Craft Beer Week
Craft Crazy Colorado Looks To A New Obsession: Sour Beers
One of the country’s fastest growing beer types is defying traditional ideas of taste. Ranging from tart and sweet to strongly acidic, lovers of sours—called “sour heads”—are driving up demand for the brews.
That demand is clear at Small Batch Liquors in Denver. Owner Joe Tumbarello says since he opened his store last fall, his offering of sour beers has grown to more than 60 types. The bottles are typically sold individually, prices ranging from $3 to $30.
“What’s nice about sours, there’s something for everyone’s palate in it,” said Tumbarello. “I just have weird eclectic taste, and I wanted to share it with my customers to see if it was something, that maybe it would catch on.”
Nationwide, Belgian sour ale saw the second largest growth in bar and restaurant sales in 2012, according to GuestMetrics.
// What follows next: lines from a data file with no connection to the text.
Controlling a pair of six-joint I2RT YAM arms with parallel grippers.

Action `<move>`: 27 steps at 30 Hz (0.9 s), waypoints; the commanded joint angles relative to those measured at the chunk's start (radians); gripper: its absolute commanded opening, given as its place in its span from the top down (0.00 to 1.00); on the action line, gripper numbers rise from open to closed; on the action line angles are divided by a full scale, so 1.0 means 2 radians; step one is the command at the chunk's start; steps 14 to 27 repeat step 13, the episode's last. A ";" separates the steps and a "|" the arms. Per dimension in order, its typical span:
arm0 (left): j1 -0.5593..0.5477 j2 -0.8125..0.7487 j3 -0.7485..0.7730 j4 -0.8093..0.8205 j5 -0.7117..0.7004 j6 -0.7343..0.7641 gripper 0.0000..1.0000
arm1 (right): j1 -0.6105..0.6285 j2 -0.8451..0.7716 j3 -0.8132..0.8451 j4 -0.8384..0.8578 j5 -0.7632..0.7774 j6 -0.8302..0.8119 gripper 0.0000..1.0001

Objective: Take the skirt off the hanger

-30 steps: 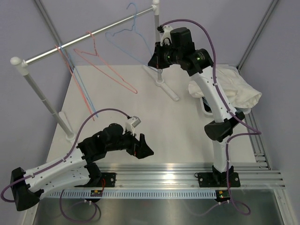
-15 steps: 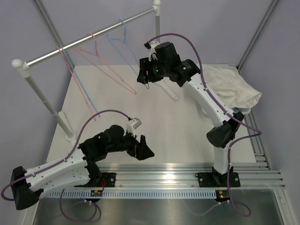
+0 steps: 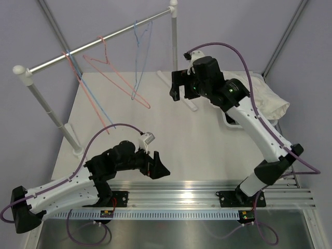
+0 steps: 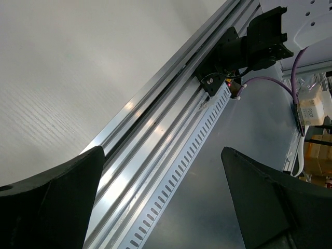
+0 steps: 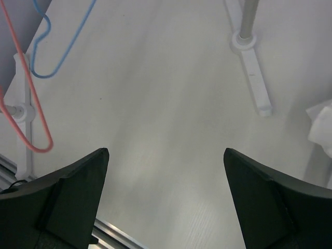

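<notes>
The pink hanger (image 3: 111,73) hangs bare on the metal rail (image 3: 78,51) at the back left; its lower corner also shows in the right wrist view as the pink hanger (image 5: 32,111). The skirt is out of view in every frame. My right gripper (image 3: 175,85) hovers open above the table, right of the hangers, and the right gripper (image 5: 165,153) has nothing between its fingers. My left gripper (image 3: 160,166) stands open low near the table's front edge; the left gripper (image 4: 162,150) looks down at the aluminium base rail.
A light-blue hanger (image 3: 139,57) hangs edge-on on the rail right of the pink one, and another (image 3: 89,96) hangs at the rail's left. The rack's post and foot (image 3: 179,88) stand beside my right gripper. A crumpled white shirt (image 3: 267,96) lies at the table's right edge.
My right gripper has opened and let go of the light-blue hanger, which now hangs on the rail. That arm drew back to the right and lower. The left arm has not moved.
</notes>
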 commanded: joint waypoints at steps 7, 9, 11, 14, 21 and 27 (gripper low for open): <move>-0.004 -0.029 -0.029 0.049 0.020 -0.011 0.01 | 0.001 -0.268 -0.331 0.052 0.081 0.081 0.01; -0.004 -0.036 -0.040 0.063 0.029 -0.018 0.01 | 0.000 -0.340 -0.382 0.055 0.075 0.112 0.00; -0.004 -0.042 -0.048 0.080 0.041 -0.027 0.01 | 0.000 -0.416 -0.450 0.062 0.071 0.147 0.01; -0.005 -0.047 -0.061 0.100 0.053 -0.035 0.01 | 0.000 -0.465 -0.510 0.081 0.051 0.164 0.00; -0.005 -0.047 -0.061 0.100 0.053 -0.035 0.01 | 0.000 -0.465 -0.510 0.081 0.051 0.164 0.00; -0.005 -0.047 -0.061 0.100 0.053 -0.035 0.01 | 0.000 -0.465 -0.510 0.081 0.051 0.164 0.00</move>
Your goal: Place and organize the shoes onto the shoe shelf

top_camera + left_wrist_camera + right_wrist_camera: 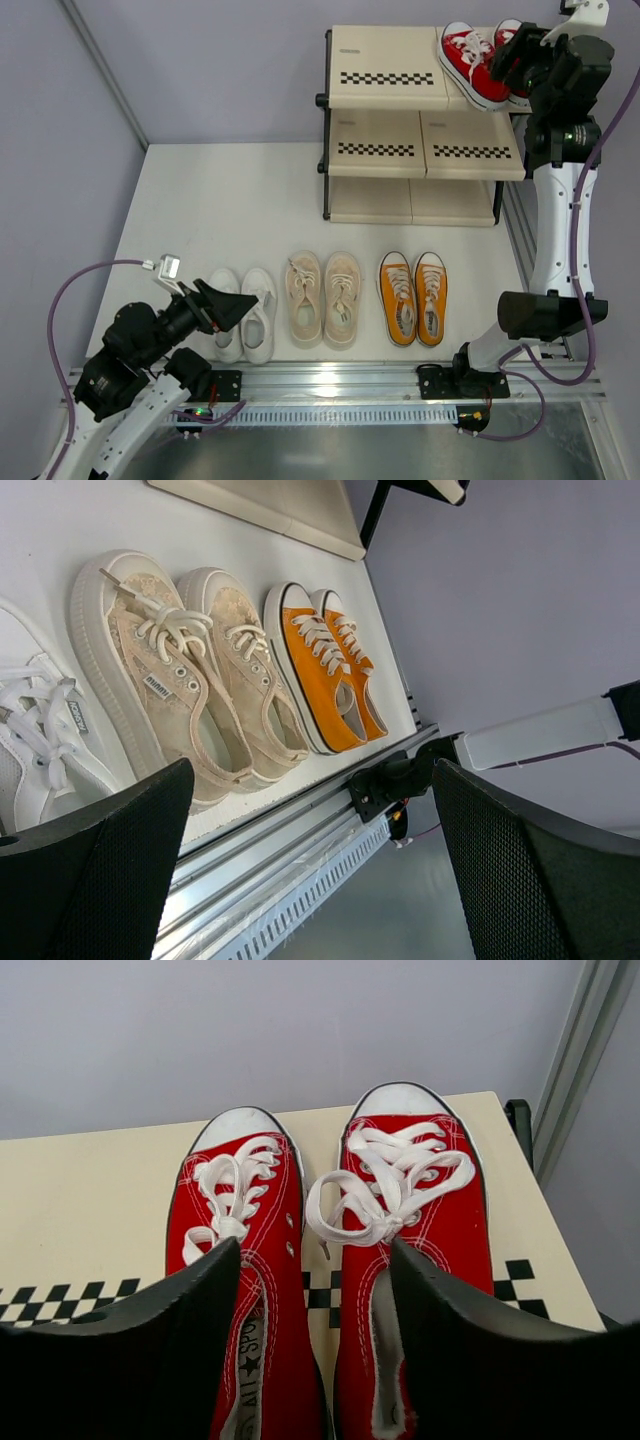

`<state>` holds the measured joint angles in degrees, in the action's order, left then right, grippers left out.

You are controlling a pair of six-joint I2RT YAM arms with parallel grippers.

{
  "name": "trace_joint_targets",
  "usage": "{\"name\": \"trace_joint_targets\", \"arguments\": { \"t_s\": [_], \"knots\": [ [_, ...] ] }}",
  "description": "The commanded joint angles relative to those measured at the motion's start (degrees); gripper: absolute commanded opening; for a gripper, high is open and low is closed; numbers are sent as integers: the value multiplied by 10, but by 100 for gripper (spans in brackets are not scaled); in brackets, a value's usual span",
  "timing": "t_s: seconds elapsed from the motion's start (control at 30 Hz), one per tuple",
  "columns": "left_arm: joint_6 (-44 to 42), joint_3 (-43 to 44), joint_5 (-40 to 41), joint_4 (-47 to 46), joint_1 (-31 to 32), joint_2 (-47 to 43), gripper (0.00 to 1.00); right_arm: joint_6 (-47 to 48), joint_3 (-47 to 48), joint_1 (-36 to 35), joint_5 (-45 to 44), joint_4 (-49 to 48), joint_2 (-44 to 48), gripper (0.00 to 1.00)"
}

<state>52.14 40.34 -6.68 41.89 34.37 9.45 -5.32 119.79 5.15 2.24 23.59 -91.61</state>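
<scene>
Red canvas shoes (475, 55), checkered plastic shelf (390, 60)

Three pairs of sneakers sit in a row on the bench (230, 200), just behind its front rail (330, 378): left pair (245, 312), middle pair (324, 298), right pair (415, 297). Behind them stands the shoe shelf (390, 75) (three tiers). A fourth pair (475, 62) rests on its top tier, at the right end.

The top camera looks down over the whole worktop (230, 200) from the near edge. It shares the shoe row (340, 300) with the low near-left wrist view, which faces right. It shares the red pair (472, 55) with the close far-right one.
</scene>
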Motion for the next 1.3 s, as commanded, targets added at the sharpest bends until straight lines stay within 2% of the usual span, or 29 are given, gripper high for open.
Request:
{"name": "trace_joint_targets", "arguments": {
  "t_s": [0.0, 0.13, 0.23, 0.27, 0.47, 0.53, 0.57, 0.6, 0.63, 0.67, 0.7, 0.83, 1.0, 1.07, 1.1, 1.2, 1.27],
  "knots": [
    [2, 1, -1, -6, 1, -7, 100, -22, 18, -1, 36, 0, 12, 67],
    [3, 4, -2, -8, 1, -7, 100, -42, 58, -1, 45, -4, 27, 87],
    [2, 6, -1, -8, 1, -8, 100, -47, 69, -1, 49, -10, 45, 92],
    [2, 6, 0, -8, 1, -8, 100, -50, 70, -1, 49, -13, 49, 99],
    [0, 2, 2, -7, 1, -11, 100, -47, 119, -4, 125, 16, 31, 98],
    [0, -1, 2, -8, 1, -12, 100, -50, 113, -5, 201, 7, 27, 79],
    [0, -1, 2, -7, 1, -12, 100, -56, 113, -7, 222, 5, 16, 67],
    [-2, 0, 2, -7, 1, -12, 100, -66, 123, -9, 242, 7, 10, 51],
    [-3, 0, 3, -6, 1, -12, 100, -70, 131, -19, 253, 13, 3, 18],
    [-5, 0, 3, -4, 1, -11, 100, -69, 140, -27, 254, 20, -7, 8],
    [-5, 0, 3, -4, 1, -13, 100, -68, 149, -36, 256, 27, -27, 4],
    [-8, -2, 6, 0, 1, -13, 100, -38, 200, -98, 209, 78, -85, 4],
    [-13, -4, 12, 7, 1, -21, 100, -18, 210, -173, 55, 82, -139, 4],
    [-13, -4, 14, 14, 1, -27, 100, -18, 210, -189, 3, 78, -161, 4],
    [-16, -4, 15, 17, 1, -29, 100, -17, 212, -203, -60, 76, -167, 4],
    [-22, -3, 23, 29, 1, -36, 100, -13, 215, -220, -169, 77, -189, 4],
    [-25, -3, 27, 35, 1, -39, 99, -14, 215, -227, -208, 77, -201, 4]
  ]
}}
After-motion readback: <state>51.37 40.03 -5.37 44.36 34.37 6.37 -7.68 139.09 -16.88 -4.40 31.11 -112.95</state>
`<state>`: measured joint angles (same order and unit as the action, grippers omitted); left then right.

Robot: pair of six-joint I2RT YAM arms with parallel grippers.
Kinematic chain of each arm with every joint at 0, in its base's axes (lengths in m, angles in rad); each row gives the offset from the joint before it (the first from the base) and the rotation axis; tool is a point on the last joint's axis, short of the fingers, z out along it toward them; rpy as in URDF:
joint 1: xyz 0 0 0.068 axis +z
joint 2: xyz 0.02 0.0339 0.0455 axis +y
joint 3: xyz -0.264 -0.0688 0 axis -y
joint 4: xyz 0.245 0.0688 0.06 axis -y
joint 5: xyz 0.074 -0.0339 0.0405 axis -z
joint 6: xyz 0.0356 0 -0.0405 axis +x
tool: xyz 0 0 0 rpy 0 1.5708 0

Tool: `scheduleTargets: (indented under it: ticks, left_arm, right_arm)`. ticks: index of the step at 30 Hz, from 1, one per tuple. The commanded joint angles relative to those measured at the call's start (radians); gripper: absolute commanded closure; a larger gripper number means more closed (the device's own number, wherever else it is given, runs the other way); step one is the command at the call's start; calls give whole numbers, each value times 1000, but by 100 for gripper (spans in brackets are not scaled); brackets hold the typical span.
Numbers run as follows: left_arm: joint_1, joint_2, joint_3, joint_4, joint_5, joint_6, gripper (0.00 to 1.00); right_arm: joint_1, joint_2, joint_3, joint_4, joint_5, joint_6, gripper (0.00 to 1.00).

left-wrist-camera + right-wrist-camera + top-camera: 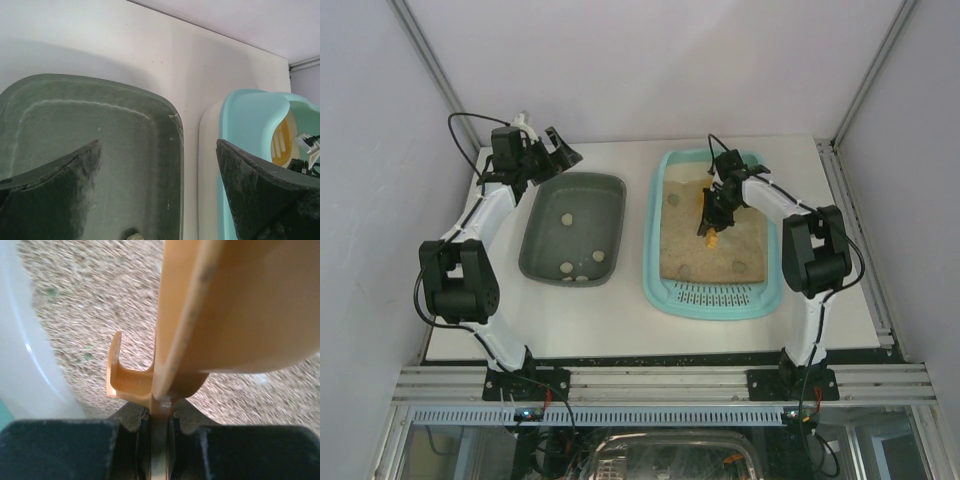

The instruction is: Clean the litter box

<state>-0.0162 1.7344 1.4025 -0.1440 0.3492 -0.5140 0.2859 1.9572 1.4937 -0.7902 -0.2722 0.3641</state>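
The light-turquoise litter box (758, 300) lies at the right, with beige litter (686, 240), a slotted grate (716, 295) at its near end and a few pale clumps (739, 266). My right gripper (713, 222) is over the litter, shut on the handle of an orange scoop (220, 315); the scoop also shows in the top view (712, 238). My left gripper (552, 150) is open and empty above the far edge of the dark grey-green tray (612, 190). In the left wrist view its fingers (55, 195) straddle that tray's rim (172, 120) and the litter box's wall (245, 120).
The grey-green tray holds a few pale clumps (567, 218); one shows in the left wrist view (134, 236). The white table (640, 320) ends at a metal rail in front. Grey walls and frame posts close in the back and sides.
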Motion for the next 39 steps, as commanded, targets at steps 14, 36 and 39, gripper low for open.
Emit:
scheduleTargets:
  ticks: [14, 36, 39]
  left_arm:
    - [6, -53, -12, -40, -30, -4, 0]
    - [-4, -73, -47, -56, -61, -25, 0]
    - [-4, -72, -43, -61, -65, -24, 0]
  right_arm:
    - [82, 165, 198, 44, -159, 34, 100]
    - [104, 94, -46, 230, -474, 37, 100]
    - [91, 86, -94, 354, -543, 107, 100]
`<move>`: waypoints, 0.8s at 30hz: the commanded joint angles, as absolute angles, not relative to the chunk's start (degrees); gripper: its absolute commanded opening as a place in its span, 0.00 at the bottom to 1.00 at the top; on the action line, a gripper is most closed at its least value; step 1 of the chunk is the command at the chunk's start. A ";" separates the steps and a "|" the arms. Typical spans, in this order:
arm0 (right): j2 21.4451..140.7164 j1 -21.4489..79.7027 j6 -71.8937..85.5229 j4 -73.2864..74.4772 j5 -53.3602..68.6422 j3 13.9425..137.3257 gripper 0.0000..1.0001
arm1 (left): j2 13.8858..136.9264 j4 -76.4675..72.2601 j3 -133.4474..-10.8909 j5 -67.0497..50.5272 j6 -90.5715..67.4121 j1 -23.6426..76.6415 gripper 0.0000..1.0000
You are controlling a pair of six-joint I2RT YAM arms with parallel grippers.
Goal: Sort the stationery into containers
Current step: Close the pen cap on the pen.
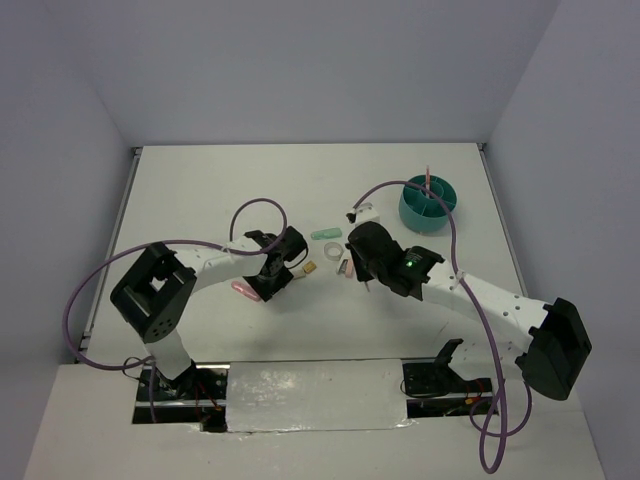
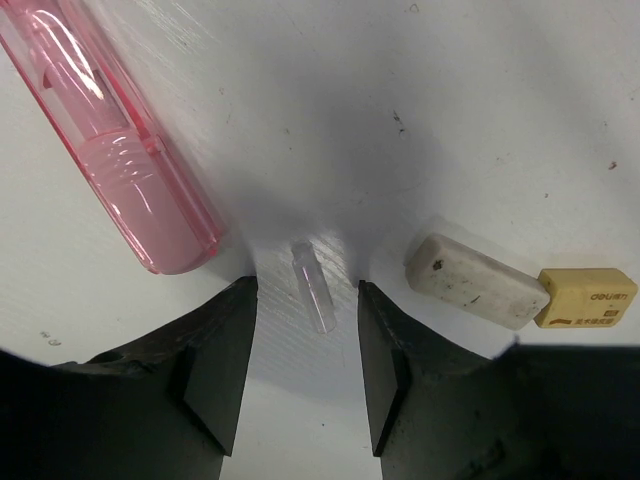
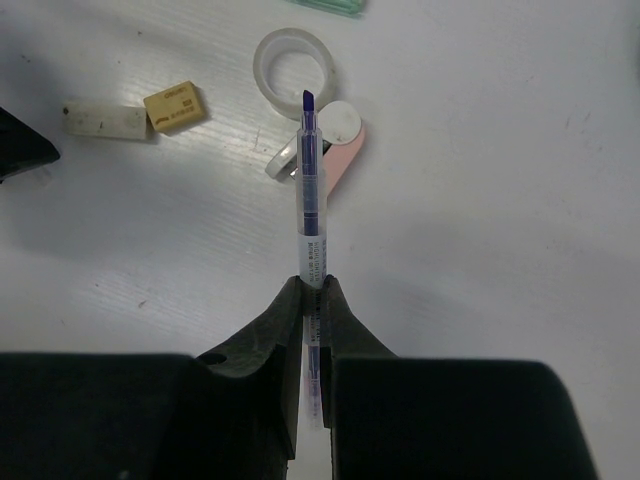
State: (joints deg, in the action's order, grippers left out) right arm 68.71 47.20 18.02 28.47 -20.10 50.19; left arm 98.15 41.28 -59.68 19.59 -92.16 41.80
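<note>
Presently:
Pen [image 3: 311,190]: slim clear barrel, purple tip, print unreadable.
Tan eraser [image 2: 588,297]: logo illegible.
Right claw [image 3: 312,288]: clamped on pen.
Left claw [image 2: 305,290]: jaws apart, holding nothing.

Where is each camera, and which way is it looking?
Top external: above and behind both arms, looking down on them and the teal cup.
Left wrist: faces the table through the open left gripper.
Right wrist: looks down the right gripper, shut on a slim pen.
Both wrist views share the yellow eraser.
</note>
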 commanded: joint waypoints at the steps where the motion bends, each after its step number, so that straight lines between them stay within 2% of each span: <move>1: 67.41 47.02 16.96 25.93 -19.95 49.92 0.00 | 99.93 42.72 -59.42 20.48 -93.78 41.92 0.57; 2: 67.41 47.02 16.88 25.75 -19.78 49.92 0.00 | 100.02 42.45 -59.33 20.30 -93.52 41.92 0.48; 6: 67.15 46.93 16.87 25.49 -19.60 49.75 0.00 | 100.55 42.63 -59.33 20.04 -93.61 41.92 0.35; 7: 66.97 46.93 16.79 25.40 -19.60 49.66 0.00 | 100.63 42.71 -59.41 19.95 -93.52 42.01 0.28; 9: 66.62 47.02 16.70 25.14 -19.51 49.22 0.00 | 100.72 42.80 -59.50 19.86 -93.34 41.92 0.25; 11: 66.18 47.02 16.61 24.96 -19.42 49.04 0.00 | 100.55 41.75 -59.07 19.34 -92.90 42.01 0.11; 12: 66.01 46.93 16.52 24.87 -19.42 48.87 0.00 | 100.46 41.05 -58.80 18.90 -92.20 41.92 0.00; 16: 65.57 46.93 16.17 23.30 -15.67 48.17 0.00 | 98.53 38.15 -57.92 18.10 -89.30 42.45 0.00; 20: 63.64 47.02 16.35 16.55 -6.90 45.36 0.00 | 87.33 33.94 -56.61 21.70 -83.69 43.24 0.00; 24: 59.78 47.02 21.17 7.67 0.78 41.23 0.00 | 73.59 16.68 -53.18 21.11 -64.12 43.33 0.00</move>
Sours are only a tiny fraction of the craft beer market, which in 2012 was only 6.5 percent by volume.
Steve Kurowski, spokesman for the Colorado Brewers Guild says sour beer has a novel appeal that can attract a new group: wine drinkers who’ve crossed beer off their list.
“Sours just seem to be a different enough sort of style of beer that it captures people’s interest and when they love it, they are fanatical about it,” said Kurowski.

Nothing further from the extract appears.